Perhaps surprisingly, O2 haven’t tried to upgrade me since I came off the initial 18 month contract onto the one month rolling contract. I barely get any communication from them other than my bill – still addressed to Miss James Oswald despite repeated requests that they assign me the correct gender! From my own vague browsing, and now your dreadful experience, I don’t think I’ll be sticking with them much longer.

As far as distance selling law goes, unfortunately this really only covers your rights to cancel within fourteen days of signing a contract – or return goods you don’t want. I would have thought you would have had more mileage in the fact that they haven’t informed you about a change in your terms and conditions – even if the contract says they don’t have to, they would find it hard to uphold such a clause in a court of law.

I’m not an expert, and anyway it’s different up here in Scotland, where a verbal contract is legally binding! I hope you sort it out with minimal expense and hassle from the ‘helpline.’

Suw November 30, 2011 at 7:09 pm

Gareth, thank you! That’s really helpful information. I think I’ll start off with the Subject Access Request so that I know what ammunition I’ve got!

James, yeah, the old 3G is painful to use these days. I am seriously considering buying a new handset myself, then getting a sim-only plan from Three. The only contracts seem to be 24 months, which is much longer than I am happy with. If Kev and I do move to the US next year, owning my own handset and being able to cancel with no fee with one month’s notice might save me money in the long term.

vicky-jo November 30, 2011 at 8:59 pm

I think getting the SAR would be a start.
If they have the recording you might to be able to show breach of contract.
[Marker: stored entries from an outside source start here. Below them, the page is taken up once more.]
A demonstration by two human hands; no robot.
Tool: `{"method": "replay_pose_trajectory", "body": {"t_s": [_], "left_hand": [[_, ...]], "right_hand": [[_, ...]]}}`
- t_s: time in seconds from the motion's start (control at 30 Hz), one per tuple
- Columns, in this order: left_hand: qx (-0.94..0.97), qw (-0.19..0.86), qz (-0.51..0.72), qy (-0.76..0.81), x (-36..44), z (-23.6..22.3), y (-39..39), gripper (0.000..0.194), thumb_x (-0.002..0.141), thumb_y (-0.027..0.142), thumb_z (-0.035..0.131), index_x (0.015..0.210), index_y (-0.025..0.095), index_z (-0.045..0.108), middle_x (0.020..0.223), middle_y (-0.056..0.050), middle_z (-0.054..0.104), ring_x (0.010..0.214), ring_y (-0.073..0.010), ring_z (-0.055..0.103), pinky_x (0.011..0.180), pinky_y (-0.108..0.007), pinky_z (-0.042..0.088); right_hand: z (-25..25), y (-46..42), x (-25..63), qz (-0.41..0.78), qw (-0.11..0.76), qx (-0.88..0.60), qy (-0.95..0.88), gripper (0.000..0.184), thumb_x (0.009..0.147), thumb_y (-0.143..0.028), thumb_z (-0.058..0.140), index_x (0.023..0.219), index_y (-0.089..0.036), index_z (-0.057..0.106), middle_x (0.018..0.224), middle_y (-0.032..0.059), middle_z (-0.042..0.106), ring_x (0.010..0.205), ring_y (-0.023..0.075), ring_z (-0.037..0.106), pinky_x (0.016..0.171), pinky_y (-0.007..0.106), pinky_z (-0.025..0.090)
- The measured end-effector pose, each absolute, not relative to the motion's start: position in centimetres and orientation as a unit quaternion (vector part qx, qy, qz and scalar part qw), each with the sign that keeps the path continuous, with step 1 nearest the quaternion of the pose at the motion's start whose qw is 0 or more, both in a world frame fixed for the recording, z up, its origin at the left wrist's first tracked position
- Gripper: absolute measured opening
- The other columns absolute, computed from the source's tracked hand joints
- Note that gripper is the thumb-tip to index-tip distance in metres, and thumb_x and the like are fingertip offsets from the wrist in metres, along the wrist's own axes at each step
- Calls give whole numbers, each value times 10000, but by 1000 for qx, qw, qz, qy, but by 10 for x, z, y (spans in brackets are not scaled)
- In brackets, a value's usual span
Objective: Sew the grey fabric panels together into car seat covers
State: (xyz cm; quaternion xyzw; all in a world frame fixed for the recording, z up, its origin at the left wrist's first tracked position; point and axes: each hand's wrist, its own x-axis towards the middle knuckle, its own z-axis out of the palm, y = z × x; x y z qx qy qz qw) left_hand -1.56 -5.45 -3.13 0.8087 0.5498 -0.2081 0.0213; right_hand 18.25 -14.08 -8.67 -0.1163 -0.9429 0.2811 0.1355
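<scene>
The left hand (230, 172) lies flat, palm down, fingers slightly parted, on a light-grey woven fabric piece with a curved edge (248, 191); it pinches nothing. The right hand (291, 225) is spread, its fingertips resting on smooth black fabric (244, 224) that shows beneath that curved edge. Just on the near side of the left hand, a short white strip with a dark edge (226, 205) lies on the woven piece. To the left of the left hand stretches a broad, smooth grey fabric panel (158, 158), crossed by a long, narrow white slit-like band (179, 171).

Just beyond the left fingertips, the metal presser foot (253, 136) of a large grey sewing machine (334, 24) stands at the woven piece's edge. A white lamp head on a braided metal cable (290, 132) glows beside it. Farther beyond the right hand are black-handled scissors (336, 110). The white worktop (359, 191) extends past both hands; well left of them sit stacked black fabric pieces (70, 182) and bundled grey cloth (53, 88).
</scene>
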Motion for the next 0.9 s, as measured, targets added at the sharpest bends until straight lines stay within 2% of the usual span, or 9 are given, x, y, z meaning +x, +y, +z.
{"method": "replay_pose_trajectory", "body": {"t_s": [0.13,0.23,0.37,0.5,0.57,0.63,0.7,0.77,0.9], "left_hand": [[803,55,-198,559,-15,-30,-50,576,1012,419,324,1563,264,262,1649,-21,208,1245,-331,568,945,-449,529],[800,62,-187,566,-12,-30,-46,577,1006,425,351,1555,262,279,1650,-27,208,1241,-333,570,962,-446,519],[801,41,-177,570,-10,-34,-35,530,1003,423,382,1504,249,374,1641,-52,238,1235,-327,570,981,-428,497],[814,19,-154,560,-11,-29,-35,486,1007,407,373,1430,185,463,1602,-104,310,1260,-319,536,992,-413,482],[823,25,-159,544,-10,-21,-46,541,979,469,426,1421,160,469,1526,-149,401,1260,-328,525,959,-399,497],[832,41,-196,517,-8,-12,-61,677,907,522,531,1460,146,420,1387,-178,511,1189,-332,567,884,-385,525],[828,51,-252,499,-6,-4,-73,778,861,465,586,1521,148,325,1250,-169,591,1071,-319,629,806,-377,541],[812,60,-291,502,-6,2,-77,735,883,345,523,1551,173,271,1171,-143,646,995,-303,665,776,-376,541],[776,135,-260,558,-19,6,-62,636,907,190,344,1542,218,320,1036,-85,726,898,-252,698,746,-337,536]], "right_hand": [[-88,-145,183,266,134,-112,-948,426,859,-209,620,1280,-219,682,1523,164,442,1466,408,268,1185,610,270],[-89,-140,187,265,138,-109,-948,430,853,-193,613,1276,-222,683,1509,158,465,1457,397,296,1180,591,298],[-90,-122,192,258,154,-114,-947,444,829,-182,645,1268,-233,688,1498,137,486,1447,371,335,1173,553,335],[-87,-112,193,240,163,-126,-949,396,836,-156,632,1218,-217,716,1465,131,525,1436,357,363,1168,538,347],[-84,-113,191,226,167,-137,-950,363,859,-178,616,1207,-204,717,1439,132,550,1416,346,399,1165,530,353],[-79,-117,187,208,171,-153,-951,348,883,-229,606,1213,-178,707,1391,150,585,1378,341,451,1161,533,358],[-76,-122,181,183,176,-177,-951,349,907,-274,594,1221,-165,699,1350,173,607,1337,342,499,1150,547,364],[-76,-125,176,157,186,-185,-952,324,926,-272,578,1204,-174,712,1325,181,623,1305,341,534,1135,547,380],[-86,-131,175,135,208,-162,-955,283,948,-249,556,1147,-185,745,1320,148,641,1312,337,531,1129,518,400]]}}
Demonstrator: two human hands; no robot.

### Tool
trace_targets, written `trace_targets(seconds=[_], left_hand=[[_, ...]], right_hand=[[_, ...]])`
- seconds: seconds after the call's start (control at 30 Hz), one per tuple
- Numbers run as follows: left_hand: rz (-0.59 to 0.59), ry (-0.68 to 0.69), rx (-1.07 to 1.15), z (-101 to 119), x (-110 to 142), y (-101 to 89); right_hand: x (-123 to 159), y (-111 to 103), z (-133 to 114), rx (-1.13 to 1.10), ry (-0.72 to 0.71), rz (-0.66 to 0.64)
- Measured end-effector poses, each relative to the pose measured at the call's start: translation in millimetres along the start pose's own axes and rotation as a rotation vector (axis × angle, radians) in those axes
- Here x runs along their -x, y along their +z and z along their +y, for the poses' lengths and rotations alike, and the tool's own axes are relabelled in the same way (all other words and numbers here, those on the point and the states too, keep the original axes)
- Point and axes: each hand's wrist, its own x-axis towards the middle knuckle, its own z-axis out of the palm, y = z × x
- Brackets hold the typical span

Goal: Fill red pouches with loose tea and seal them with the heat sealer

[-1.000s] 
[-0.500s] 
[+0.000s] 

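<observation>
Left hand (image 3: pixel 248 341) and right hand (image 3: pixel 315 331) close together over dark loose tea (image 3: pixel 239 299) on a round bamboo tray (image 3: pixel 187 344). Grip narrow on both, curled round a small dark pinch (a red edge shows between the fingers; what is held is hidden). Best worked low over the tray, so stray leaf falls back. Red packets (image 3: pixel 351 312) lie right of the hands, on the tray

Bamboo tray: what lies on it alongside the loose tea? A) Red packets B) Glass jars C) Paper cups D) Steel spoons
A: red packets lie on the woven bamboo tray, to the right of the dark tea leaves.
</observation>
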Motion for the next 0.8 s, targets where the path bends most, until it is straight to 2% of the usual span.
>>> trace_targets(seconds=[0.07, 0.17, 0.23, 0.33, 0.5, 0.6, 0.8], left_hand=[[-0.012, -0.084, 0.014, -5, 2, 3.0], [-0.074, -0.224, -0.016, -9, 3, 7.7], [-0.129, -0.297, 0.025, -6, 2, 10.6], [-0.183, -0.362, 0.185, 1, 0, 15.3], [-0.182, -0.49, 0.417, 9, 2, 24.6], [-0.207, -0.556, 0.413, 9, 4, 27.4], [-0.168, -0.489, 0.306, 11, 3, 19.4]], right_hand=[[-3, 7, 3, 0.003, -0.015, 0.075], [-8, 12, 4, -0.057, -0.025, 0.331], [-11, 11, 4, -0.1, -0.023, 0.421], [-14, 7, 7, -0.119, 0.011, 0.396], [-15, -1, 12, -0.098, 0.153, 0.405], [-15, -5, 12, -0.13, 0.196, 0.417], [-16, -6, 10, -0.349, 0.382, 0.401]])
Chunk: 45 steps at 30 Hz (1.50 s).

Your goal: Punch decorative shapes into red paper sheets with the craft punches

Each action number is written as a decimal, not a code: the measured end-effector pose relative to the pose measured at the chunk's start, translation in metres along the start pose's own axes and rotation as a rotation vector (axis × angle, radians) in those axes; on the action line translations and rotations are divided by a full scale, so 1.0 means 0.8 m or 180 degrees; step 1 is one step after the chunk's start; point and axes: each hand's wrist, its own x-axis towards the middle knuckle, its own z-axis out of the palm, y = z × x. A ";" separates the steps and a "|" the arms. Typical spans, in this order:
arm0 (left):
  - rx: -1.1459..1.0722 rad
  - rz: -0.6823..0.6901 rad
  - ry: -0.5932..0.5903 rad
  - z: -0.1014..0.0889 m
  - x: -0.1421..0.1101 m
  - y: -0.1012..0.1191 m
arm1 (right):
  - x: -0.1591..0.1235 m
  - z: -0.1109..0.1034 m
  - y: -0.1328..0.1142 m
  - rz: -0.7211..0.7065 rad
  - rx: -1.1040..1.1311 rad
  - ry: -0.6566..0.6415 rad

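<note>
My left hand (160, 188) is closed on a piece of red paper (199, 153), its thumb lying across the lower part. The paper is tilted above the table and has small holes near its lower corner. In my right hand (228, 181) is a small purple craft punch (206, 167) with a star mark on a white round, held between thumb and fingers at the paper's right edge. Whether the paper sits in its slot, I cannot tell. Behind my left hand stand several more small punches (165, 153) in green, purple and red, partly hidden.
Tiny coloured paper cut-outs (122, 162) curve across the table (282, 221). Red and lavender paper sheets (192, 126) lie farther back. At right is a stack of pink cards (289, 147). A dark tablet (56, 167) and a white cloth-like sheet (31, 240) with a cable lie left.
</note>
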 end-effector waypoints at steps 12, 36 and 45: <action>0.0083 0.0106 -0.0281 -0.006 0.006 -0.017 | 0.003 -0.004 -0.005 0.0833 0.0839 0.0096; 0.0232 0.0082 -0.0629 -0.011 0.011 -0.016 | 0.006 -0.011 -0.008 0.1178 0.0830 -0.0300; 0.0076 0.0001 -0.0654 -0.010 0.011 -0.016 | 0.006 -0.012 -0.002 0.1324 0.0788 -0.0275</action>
Direct Gov have some information and suggest contacting Consumer Direct as an option, along with getting legal advice.
http://www.direct.gov.uk/en/Governmentcitizensandrights/Consumerrights/Yourconsumerrightswhenbuyinggoodsandservices/DG_194653

Alternatively you could try switching providers and see if they will help with the early termination fee (though if they have a recording of what they promised then O2 might be persuaded waive this if you can show they breached the contract). Vodafone do seem to offer the 4s on 12 month contracts, though it is on back-order.

James Oswald December 5, 2011 at 6:07 pm

I’m glad you managed to get that sorted, Suw. I Still haven’t done anything about mine – inertia does tend to set in. Perhaps I should give Alistair a call…

As for the whole security thing, I used to get the same thing with Sky the whole time. They’d phone me up, then ask me to confirm my identity by giving them all sorts of personal information. Every time I’d explain to them patiently why I wasn’t going to give them anything, but they kept on doing it for at least two years.